While there wasn’t a published paper on the topic from Cambridge University, Graham Rawlinson from Nottingham University did write his PhD Thesis on “The Significance of Letter Position in Word Recognition” in 1976. He tested a lot of different things such as replacing letters with their mirror images, reversing the letter order of words, reversing the word order of passages, keeping the first two and last two characters fixed while mixing the inner characters, and substituting letters with other ones that may or may not be similar. The results generally showed that it is possible to guess words with incomplete information, and humans are better at guessing the words if only the middle letters have been rearranged. This last part makes a lot of sense if you’ve ever tried to do a Jumble in the newspaper; the whole point is that it’s hard to unscramble words.

How does the trick work? First, note that the text is written in lowercase for the most part.

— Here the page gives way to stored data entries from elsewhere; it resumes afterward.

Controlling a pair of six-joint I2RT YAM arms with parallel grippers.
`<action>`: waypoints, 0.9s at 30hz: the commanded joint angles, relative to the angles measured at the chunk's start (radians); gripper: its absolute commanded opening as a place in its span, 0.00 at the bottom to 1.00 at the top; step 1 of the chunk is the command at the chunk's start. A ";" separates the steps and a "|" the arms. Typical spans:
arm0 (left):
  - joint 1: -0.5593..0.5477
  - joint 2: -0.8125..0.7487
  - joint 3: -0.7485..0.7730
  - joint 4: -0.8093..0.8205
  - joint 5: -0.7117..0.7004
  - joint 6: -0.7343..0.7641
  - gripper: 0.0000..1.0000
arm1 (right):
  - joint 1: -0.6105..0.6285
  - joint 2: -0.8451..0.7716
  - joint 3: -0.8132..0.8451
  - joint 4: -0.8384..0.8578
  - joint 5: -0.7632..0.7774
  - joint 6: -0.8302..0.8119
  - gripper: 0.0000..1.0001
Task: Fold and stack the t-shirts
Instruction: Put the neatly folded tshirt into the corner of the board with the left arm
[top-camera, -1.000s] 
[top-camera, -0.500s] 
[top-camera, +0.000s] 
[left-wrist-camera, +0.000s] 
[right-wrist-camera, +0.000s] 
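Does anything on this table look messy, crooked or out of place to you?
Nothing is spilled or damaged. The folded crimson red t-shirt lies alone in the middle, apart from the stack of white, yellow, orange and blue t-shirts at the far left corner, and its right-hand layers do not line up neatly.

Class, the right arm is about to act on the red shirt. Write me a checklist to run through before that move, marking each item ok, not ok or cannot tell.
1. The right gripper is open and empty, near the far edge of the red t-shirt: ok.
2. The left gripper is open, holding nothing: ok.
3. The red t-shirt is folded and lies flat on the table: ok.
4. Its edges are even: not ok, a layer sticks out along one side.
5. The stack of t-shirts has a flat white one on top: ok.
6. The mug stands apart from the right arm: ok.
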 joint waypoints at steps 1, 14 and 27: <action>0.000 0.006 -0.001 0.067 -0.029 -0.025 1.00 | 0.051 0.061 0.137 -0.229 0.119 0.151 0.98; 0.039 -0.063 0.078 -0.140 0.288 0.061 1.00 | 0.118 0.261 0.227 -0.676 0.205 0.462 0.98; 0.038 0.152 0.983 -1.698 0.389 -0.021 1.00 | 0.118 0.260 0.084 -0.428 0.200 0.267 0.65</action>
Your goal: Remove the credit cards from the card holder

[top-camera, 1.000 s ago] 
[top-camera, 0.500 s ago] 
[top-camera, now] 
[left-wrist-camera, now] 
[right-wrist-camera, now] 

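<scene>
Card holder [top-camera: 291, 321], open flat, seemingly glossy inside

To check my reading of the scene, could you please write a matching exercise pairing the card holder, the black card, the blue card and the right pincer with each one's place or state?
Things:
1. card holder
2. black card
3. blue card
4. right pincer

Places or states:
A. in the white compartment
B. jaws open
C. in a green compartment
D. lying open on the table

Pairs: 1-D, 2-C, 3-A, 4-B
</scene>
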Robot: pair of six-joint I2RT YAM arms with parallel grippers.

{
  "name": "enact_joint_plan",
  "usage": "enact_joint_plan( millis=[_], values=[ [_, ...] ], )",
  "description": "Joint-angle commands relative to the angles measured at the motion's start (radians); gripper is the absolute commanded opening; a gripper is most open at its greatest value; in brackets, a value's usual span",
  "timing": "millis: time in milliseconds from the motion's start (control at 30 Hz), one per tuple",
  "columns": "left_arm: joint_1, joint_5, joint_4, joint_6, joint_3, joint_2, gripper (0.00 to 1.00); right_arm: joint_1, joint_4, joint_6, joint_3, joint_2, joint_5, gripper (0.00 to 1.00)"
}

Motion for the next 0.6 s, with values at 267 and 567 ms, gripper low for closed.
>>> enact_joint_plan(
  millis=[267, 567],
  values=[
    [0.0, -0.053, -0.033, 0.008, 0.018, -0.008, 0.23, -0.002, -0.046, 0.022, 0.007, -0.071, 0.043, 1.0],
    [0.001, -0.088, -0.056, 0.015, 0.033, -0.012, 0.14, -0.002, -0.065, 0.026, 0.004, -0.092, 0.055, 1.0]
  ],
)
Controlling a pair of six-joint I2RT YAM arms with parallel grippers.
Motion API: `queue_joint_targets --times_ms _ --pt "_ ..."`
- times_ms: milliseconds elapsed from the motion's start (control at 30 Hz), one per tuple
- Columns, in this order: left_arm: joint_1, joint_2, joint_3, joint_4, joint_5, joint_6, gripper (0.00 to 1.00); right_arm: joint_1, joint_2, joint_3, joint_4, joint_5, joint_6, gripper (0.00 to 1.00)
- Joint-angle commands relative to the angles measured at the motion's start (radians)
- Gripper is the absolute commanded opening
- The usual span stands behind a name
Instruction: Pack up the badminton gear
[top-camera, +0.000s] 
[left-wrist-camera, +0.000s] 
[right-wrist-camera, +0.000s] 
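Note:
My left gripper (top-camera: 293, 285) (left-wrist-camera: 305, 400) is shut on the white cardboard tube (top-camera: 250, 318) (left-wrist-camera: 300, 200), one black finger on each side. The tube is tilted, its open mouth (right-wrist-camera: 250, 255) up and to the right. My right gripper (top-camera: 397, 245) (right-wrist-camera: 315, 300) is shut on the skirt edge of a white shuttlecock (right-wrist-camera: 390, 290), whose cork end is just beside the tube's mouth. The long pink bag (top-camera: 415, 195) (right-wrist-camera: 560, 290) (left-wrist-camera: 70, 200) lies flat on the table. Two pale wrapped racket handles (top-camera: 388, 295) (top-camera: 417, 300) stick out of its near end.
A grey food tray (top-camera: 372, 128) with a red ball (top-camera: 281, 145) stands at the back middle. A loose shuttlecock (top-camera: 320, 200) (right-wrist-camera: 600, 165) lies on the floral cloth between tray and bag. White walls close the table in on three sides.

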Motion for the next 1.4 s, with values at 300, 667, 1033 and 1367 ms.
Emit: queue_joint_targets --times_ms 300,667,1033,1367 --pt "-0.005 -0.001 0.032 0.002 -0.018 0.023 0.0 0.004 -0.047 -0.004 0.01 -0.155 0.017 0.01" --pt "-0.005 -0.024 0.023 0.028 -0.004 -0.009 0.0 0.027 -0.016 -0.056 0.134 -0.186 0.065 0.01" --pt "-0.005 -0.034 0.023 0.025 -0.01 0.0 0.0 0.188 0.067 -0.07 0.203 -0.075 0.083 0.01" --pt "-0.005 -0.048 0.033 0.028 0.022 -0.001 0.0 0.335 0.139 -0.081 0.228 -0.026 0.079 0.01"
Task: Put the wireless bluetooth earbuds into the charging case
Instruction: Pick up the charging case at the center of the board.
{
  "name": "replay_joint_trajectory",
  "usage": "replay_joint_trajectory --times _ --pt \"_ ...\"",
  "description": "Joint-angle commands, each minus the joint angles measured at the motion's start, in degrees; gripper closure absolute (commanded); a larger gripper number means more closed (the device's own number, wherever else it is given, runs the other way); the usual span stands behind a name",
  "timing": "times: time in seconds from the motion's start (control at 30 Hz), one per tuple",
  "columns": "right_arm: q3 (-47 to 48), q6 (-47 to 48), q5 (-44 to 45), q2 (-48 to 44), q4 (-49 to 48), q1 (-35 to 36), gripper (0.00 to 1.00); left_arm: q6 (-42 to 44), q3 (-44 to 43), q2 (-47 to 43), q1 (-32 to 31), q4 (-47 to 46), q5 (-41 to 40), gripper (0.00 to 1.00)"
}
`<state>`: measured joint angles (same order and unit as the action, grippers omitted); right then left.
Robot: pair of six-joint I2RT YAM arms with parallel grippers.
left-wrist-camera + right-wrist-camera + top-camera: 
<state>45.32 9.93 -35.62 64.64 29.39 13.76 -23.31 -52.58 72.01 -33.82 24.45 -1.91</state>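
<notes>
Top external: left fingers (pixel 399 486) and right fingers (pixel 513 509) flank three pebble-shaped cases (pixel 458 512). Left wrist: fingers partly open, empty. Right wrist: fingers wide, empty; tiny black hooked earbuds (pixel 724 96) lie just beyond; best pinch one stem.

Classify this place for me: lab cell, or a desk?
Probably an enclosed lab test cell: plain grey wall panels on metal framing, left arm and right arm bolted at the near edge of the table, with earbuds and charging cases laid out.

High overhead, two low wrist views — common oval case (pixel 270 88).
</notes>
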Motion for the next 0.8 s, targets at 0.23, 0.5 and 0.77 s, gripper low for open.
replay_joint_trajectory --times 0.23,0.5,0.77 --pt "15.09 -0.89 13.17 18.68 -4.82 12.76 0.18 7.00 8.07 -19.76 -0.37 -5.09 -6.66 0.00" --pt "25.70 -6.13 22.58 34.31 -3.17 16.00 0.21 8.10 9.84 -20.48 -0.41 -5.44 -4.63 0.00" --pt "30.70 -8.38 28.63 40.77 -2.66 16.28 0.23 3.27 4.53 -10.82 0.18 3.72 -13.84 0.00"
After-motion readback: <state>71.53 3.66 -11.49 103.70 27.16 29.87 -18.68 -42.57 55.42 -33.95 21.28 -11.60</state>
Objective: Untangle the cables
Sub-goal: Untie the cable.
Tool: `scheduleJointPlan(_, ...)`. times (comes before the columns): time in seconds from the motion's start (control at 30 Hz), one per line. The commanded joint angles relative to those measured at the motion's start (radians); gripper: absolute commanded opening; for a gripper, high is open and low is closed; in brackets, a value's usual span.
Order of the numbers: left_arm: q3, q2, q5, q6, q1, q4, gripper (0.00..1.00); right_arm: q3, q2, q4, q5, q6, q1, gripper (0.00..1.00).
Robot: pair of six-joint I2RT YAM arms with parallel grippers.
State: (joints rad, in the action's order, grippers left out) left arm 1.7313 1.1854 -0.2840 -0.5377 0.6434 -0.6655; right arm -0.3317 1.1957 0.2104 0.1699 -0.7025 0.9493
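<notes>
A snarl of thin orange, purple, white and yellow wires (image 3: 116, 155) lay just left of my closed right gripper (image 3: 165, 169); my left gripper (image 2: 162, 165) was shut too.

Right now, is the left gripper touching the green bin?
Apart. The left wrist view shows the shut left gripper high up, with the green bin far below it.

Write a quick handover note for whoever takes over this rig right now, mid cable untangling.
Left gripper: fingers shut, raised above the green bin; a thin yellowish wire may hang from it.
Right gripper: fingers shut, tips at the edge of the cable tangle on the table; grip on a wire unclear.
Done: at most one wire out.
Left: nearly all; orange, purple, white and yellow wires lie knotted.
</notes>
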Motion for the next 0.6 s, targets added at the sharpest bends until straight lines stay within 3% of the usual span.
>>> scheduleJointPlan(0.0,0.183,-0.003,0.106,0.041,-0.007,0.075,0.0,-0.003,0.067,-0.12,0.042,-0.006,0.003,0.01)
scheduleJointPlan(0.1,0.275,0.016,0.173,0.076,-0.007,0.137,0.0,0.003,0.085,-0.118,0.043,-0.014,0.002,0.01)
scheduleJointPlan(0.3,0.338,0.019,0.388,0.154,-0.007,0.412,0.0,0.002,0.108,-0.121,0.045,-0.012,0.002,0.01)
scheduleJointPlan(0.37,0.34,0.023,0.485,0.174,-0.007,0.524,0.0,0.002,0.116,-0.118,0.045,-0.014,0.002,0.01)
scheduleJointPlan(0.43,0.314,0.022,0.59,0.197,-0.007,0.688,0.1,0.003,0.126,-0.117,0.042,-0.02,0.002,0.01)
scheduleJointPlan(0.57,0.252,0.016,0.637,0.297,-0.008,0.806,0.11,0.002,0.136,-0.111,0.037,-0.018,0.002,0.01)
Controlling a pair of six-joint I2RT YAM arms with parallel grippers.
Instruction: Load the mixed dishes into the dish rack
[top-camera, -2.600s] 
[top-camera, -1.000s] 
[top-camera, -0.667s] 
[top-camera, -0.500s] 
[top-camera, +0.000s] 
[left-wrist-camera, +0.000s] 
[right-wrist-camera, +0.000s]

In 1955, Miles Tinker found that reading lowercase text was more legible than all-capital text because of the “characteristic words forms furnished by this type.” Building on this work and scientific studies conducted from 1982 to 1990, Colin Wheildon explains “When a person reads a line of type, the eye recognizes letters by the shapes of their upper halves.” Looking at the shapes of the words, most letters are either switched with letters of the same height (like in “wlohe”) or only offset by one character (as in “ltteer” where tt has been shifted to the left by one character).

The next important point is how much the inside of the words have been jumbled. Two and three letter words cannot be jumbled and four letter words can only have their inside letters swapped. It’s only when we reach five letter words and beyond that we can sufficiently scramble the words to hide their meaning. Here are a few examples from Posit Science:

As soon as the longer words have their letters randomly distributed, it’s very hard to decipher what they say. Assigning one point for each place a letter has moved, the harder scrambled words have scores of 16, 18, and 20 compared to 8, 4, and 8 respectively. This small amount of randomization is easy enough for us to overcome, especially when compared to how the words could have been written.

When reading we also gain context from the sentence as a whole and can infer the meaning of words without knowing what they are. In the third sentence, “The rset can be a toatl mses and you can sitll raed it wouthit porbelm,” 8 of the 15 words are unscrambled giving us ample context. This might be a point we miss as they’re all function words (words that join together the important nouns, verbs, adverbs, and adjectives that give the sentence its substance) which we tend to ignore when reading. Further, while total is rearranged to toatl it retains its overall sound, which is another piece of information we use when reading.

The final issue with the theory is with words that can be rearranged into multiple other words. For example, salt can be rearranged as slat, but these words were avoided in the passage lest the effect be ruined. Clive Tooth has found a wonderful example of this in the following sentence:

“The sprehas had ponits and patles”

There are multiple rearrangements possible here including:

  • The sherpas had pitons and plates.
  • The shapers had points and pleats.
  • The seraphs had pintos and petals.
  • The sphaers had pinots and palets.
  • The sphears had potins and peltas.

In summation, this hoax is similar to writing a paragraph missing that fifth symbol: it’s a pain to concoct but it only slows you down slightly to turn words into conclusions. As a bonus point, grammar is missing in parts such as “According to a research at…” and a word or two don’t unmix rightly such as “rscheearch” to “research” and “iprmoetnt” to “important”. Additional data by a PhD linguist is at this URL:

Today’s Tangent: Jumble was created by Martin Naydel in 1954 and now appears in more than 600 newspapers daily worldwide. An unintended byproduct was a gameshow in 1994 where four contests would face off to solve jumbles in the fastest time possible. It was one of four game shows created by Wink Martindale and Bill Hilleir for the Family Channel. Jumble only lasted six months, twice as long as the short running Shuffle also created by the duo. None of the game shows were still being produced after 1994.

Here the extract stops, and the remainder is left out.